CD Droopy de Jéis Mersch

Enfoncer le clou

d'Lëtzebuerger Land du 09.09.2010

Après un premier volet de sept chansons sorti l’année dernière, Jéis Mersch poursuit sur sa lancée. Prouvant qu’il a de la suite dans les idées, ce recueil s’intitule 2 et reprend le même artwork que son prédécesseur (pochette noire, typographie typiquement Word, difficile de faire plus simple sous Wordart). Regroupant douze plages qui se déclinent en chansons, en poèmes récités et en un blanc d’une trentaine de secondes, intitulée kreativ Paus, l’opus continue sur les bases lancées par le 1 avec sensiblement les mêmes ingrédients.

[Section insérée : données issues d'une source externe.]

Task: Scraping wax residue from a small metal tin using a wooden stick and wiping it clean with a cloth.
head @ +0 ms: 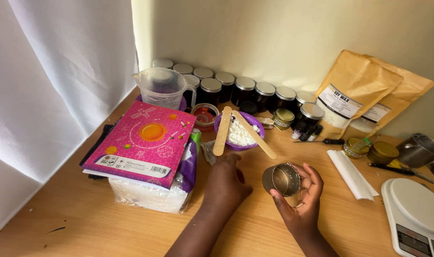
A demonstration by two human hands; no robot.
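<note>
Desk first: light wooden desk [83, 219] fills the view, white curtain [50, 81] along its left edge, pale wall at the back edge. Two tan stand-up pouches with white labels [355, 90] lean at the back right. Pink hardcover book with an orange sun [143, 143] lies near the left edge, stacked on a clear bag of white material [148, 196]. White digital kitchen scale [417, 214] sits at the front right corner, partly cut off. Clear plastic measuring jug [162, 86] stands at the back left, beside a row of dark glass jars with silver lids [236, 85] running along the back edge. Small steel pot [419, 149] at the right edge. Folded white cloth [352, 173] lies between the scale and the hands. Purple bowl of white wax flakes [239, 131] sits mid-desk with two flat wooden stir sticks [222, 131] resting across its rim. Two gold lidded tins [371, 150] stand near the pot.

Right hand [302, 200] holds the round gold metal tin [281, 179] just front of the bowl, tilted on its side, opening toward the camera, fingers curled around its wall, thumb under. Tin looks empty inside.

Left hand [225, 183] rests on the desk just left of the tin, fingers together and slightly bent, tips near the lower end of one stick, gripping nothing.

Progress, judging by layout: flakes already in the bowl, sticks out, tin not yet filled, jars all capped, scale bare.
</note>
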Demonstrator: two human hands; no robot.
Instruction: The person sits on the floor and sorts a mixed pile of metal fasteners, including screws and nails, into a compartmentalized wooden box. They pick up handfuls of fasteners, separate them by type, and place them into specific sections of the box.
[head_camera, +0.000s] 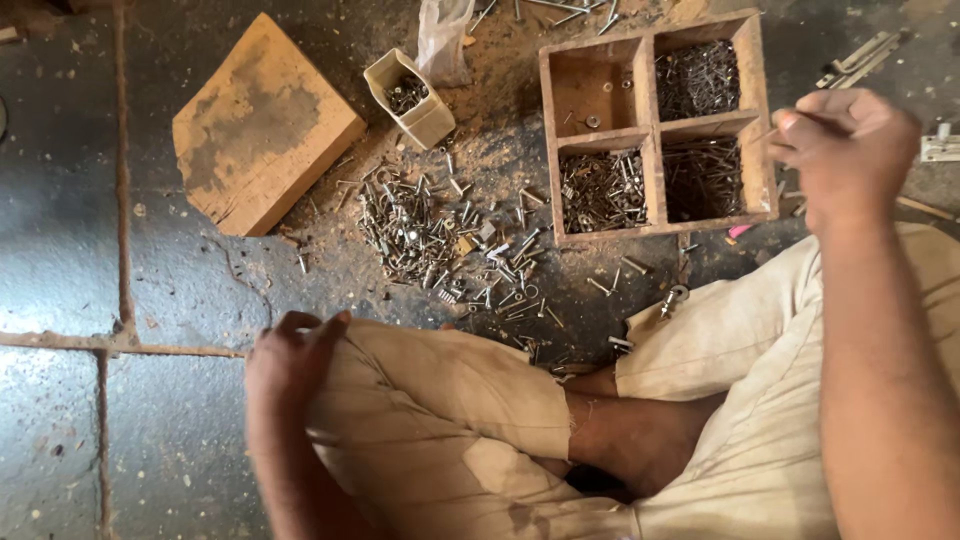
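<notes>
My right hand (845, 150) hovers at the right edge of a wooden four-compartment box (651, 128), fingers pinched on what looks like a thin nail whose tip points toward the box. Three compartments hold nails and screws; the top-left one is nearly bare. My left hand (290, 360) rests on my left knee, fingers curled on the beige trouser cloth, holding no object. A loose pile of screws and nails (430, 235) lies on the dark floor between the hands, in front of my crossed legs.
A thick wooden block (262, 122) lies at the upper left. A small beige open box (408, 98) with screws and a clear plastic bag (443, 38) sit behind the pile. Metal hinges (860, 58) lie at the far right. Sawdust covers the stone floor.
</notes>
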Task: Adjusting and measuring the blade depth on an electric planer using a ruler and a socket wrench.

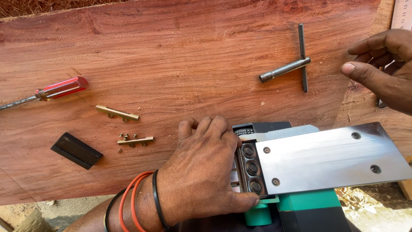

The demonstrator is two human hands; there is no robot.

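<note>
1. With the left hand (201, 172) clamped over the cutter drum (251, 168) of the upturned electric planer (317, 167), a slip onto a blade edge could cut the fingers.
2. Tiny screws (128, 136) lie loose beside two brass strips (118, 113) on the sloped wooden surface (171, 56); a nudge could scatter them.
3. Left hand: fingers curled, thumb pressed under the drum.
4. Right hand (382, 64): half-open, holding nothing, hovering near the T-handle wrench (286, 68).

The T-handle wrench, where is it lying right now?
The T-handle wrench lies on the reddish wooden plank, upper right in the head view, just left of the right hand, which isn't touching it.
</note>
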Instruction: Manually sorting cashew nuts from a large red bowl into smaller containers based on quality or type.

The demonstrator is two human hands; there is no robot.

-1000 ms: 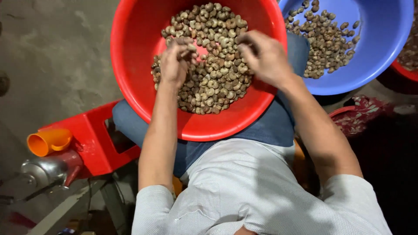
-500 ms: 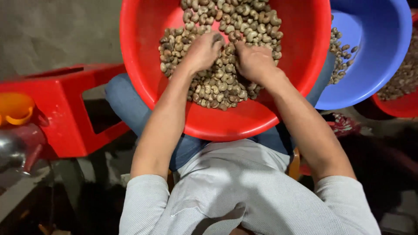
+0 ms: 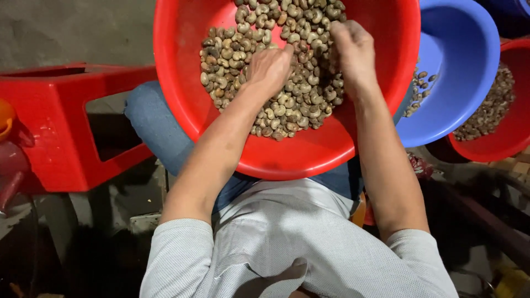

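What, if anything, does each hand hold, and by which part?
It cannot be told. Both the left hand and the right hand rest knuckles-up on the nuts in the red basin, their fingers curled and hidden.

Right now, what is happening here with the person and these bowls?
A seated person has both hands in a large red basin resting on their lap, working through a heap of cashew nuts. The left hand lies palm down on the nuts, and the right hand is curled as if picking some up. To the right stand a blue basin and another red basin, both holding nuts. A red plastic stool stands to the left.
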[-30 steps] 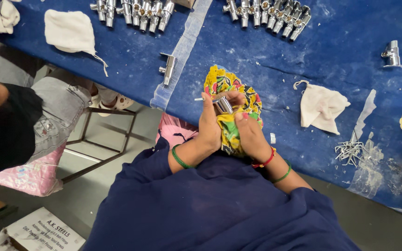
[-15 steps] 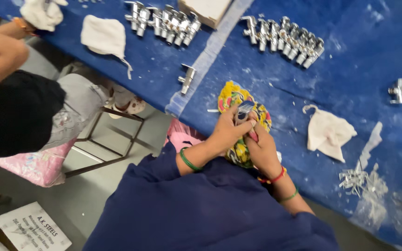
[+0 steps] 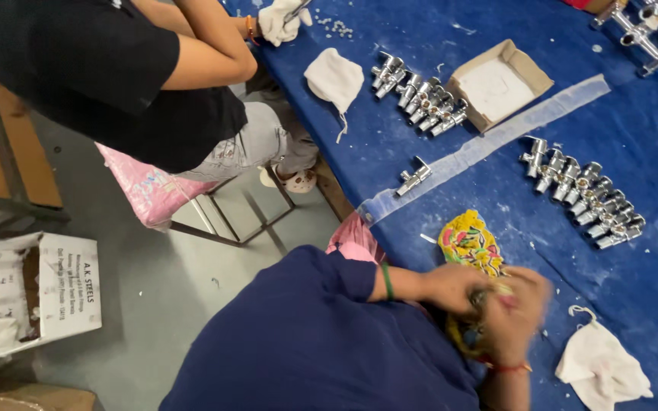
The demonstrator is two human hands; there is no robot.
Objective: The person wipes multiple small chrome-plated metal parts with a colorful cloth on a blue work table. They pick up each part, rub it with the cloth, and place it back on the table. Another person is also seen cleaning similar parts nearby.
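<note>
Both hands met over the blue tabletop (image 3: 649, 251), pressed together around a yellow patterned cloth (image 3: 471, 243) — the left hand (image 3: 451, 288) and right hand (image 3: 513, 316) blurred, a small metal part barely visible between them. A row of chrome valves (image 3: 584, 192) lay near — a white cloth (image 3: 602, 368) beside.

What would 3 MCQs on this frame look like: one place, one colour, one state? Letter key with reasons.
1. Where is the lone valve?
A. beside the clear strip
B. in the box
C. on the floor

2. What colour is the table cover?
A. red
B. green
C. blue

3. What are the left hand and right hand doing?
A. resting apart
B. together on the patterned cloth
C. holding the box

Key: 1 A, it lies alone at the strip's edge. 2 C, blue throughout. 3 B, both hands meet at the cloth, blurred.
</note>
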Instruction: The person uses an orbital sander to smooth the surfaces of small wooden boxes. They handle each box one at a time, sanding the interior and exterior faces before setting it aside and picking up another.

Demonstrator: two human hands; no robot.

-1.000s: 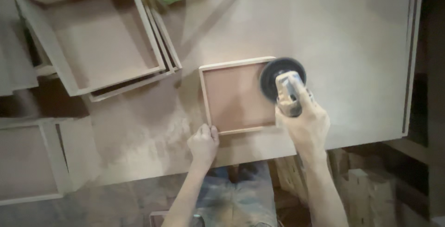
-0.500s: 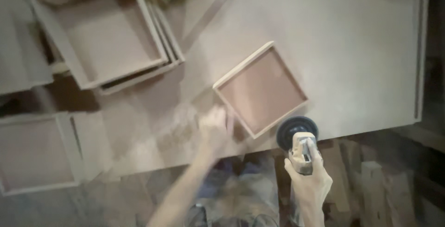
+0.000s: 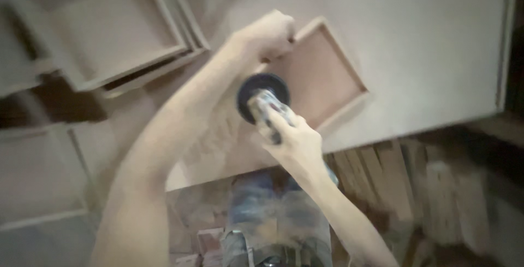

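my left hand [image 3: 267, 35] grips the far corner of the shallow, tilted square wooden tray [image 3: 322, 76] at frame centre, while my right hand [image 3: 292, 139] clasps the round-disc sander [image 3: 263, 95].

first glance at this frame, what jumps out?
Dead centre, the right hand grips a power sander with a round black disc, held at the near edge of a small square framed wood panel. The left hand reaches across above it and clutches the panel's far corner, the panel lying skewed on the pale, dusty worktable. At upper left sits a stack of larger framed panels.
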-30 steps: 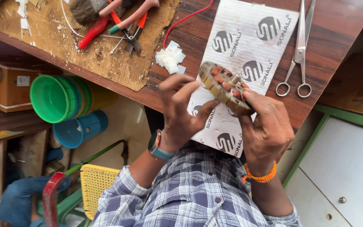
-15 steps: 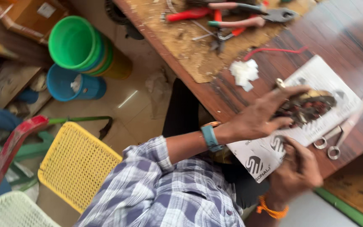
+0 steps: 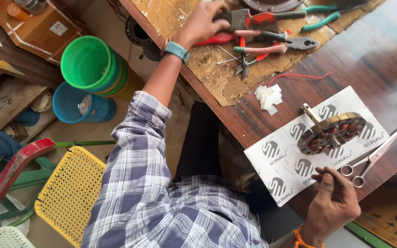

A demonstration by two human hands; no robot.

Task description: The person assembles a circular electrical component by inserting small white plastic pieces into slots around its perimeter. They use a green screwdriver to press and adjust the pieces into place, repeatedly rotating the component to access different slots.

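Head view: left hand point(image 3: 201, 23) stretched out to the tool pile, fingers closed over a brush point(image 3: 233, 19) beside the red-handled pliers point(image 3: 249, 36). Right hand point(image 3: 332, 202) hovers at the table edge, fingers loosely curled, holding nothing visible. Wound stator point(image 3: 331, 133) lies on the white printed sheet point(image 3: 281, 165), scissors point(image 3: 372, 157) just beside.

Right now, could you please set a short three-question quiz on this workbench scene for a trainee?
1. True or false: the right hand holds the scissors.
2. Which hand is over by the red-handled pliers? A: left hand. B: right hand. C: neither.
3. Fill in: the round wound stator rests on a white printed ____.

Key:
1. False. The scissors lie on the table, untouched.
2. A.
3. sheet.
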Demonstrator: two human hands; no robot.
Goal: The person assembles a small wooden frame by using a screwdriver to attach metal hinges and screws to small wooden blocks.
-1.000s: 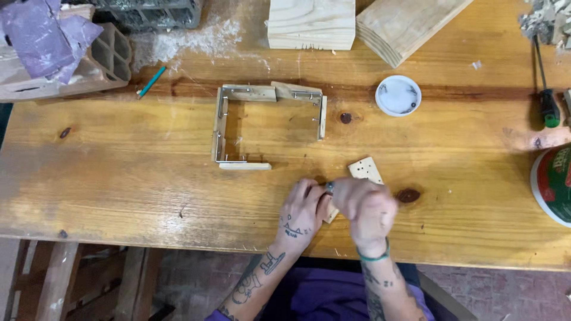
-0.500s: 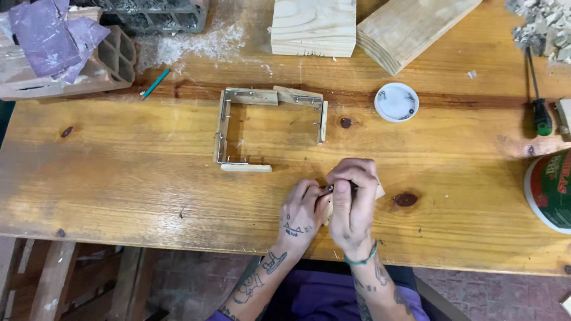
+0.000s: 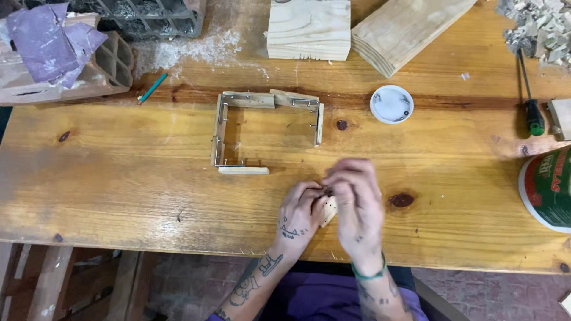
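- Pale small wooden block [image 3: 329, 209] sits between both hands, low on the yellow pine surface [image 3: 119, 178].
- Left hand [image 3: 300, 215] clamps its grip on the block's left side.
- Right hand [image 3: 357, 199], blurred, covers the block's top; grip closed on it.
- Unfinished square wooden frame [image 3: 267, 128] lies just beyond.

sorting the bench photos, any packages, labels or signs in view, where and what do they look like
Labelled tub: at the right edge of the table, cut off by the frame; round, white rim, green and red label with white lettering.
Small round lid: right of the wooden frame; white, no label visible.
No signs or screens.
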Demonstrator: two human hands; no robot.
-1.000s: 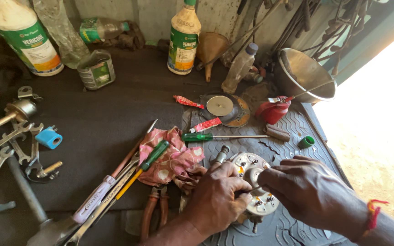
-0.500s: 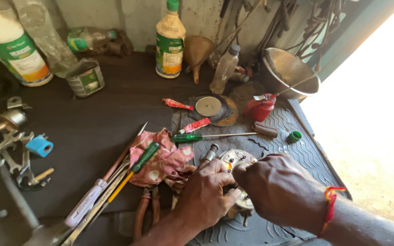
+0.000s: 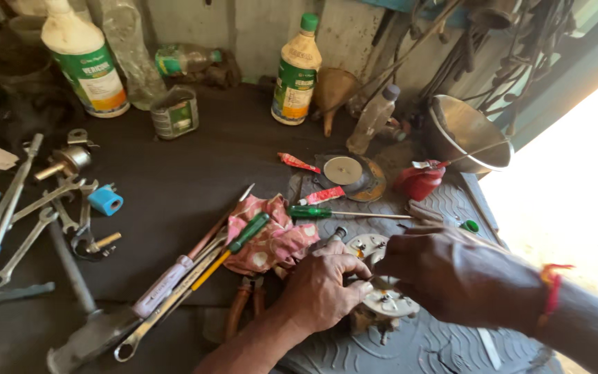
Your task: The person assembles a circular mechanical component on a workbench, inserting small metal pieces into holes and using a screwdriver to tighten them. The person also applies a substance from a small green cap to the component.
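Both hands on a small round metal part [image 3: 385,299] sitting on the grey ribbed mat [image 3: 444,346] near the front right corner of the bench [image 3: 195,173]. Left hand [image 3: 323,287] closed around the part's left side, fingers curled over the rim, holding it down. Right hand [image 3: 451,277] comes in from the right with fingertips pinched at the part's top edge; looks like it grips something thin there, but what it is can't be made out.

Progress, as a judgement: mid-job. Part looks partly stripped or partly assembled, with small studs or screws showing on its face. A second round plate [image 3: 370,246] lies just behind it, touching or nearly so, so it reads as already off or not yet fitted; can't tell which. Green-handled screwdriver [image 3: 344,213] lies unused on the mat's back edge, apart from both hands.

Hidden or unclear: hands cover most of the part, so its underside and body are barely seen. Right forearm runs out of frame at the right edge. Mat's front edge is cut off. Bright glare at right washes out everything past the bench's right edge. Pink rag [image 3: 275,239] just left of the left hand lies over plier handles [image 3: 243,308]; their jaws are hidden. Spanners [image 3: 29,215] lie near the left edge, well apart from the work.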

Pour mener à bien ce projet, Jéis Mersch s’est à nouveau entouré de ses Komplizen, qui comprennent cette fois-ci Mike Michels aux claviers, Nilo Rafaeli aux guitares tandis que l’énigmatique « Schlassgespenst » s’est chargé de la basse et du mixage. Vocalement, Jéis Mersch évoque un Droopy nasal et plaintif, aussi à l’aise en luxembourgeois que dans la langue de Molière, comme en témoignent les deux versions de Journal 68, où il imagine le journal d’une fille de joie, relatant son morne quotidien désillusionné et dégradant, voire franchement glauque. Parmi les autres thèmes de prédilection, on peut citer, vaille que vaille, les bureaucrates (de Beamten), les politiques (Politika), la corruption (kleng Geboter), les dérives du capitalisme financier (d’Piraten vun haut) ou encore le Luxembourg (la chanson à boire et ironique Déi schéinst Stad vun der Welt, le vachard Ass dat Gléck?).

Cependant, il ne dépasse guère le niveau d’une dénonciation poujadiste, doublé d’un humour lourdaud qui force le trait. Sauf pour le long poème récité Desert Storms, où ses rimes et réflexions font mouche plus d’une fois. En fait, l’émotion et la conviction deviennent autrement plus palpables lorsqu’il s’attaque à des thèmes plus terre-à-terre (ou personnels) comme dans E Feeger, abscons mais touchant hommage aux affres de la paternité et Vun Zäit zu Zäit, complainte désespérée sur la séparation et la solitude.

Musicalement, les compositions font dans la vacuité à tous les étages. Interprétation balisée (en pilotage automatique, les claviers et autres guitares sont souvent inspirés par le rock FM millésimé fin 80’s, la batterie est approximative) et des mélodies passe-partout habillent de manière interchangeable, voire sans intérêt les textes du sieur Mersch, histoire de bien signifier que l’on a affaire à un chansonnier, donc la musique est supposée accessoire. Malheureusement, sa verve crue aurait mérité un meilleur sort car ce parti pris musical lasse assez vite. Le chant, quant à lui, oscille entre récitation et mélodies syndicales, avec une tendance systématique à commencer d’un ton neutre avant de s’énerver au fil du morceau, en terminant le plus souvent sur un ton indigné ou défaitiste.

À l’arrivée, on ne s’étonnera pas outre mesure si le deuxième opus de Jéis Mersch [&] Komplizen connaissait un accueil similaire à son prédécesseur, plutôt discret. Un troisième album serait en préparation.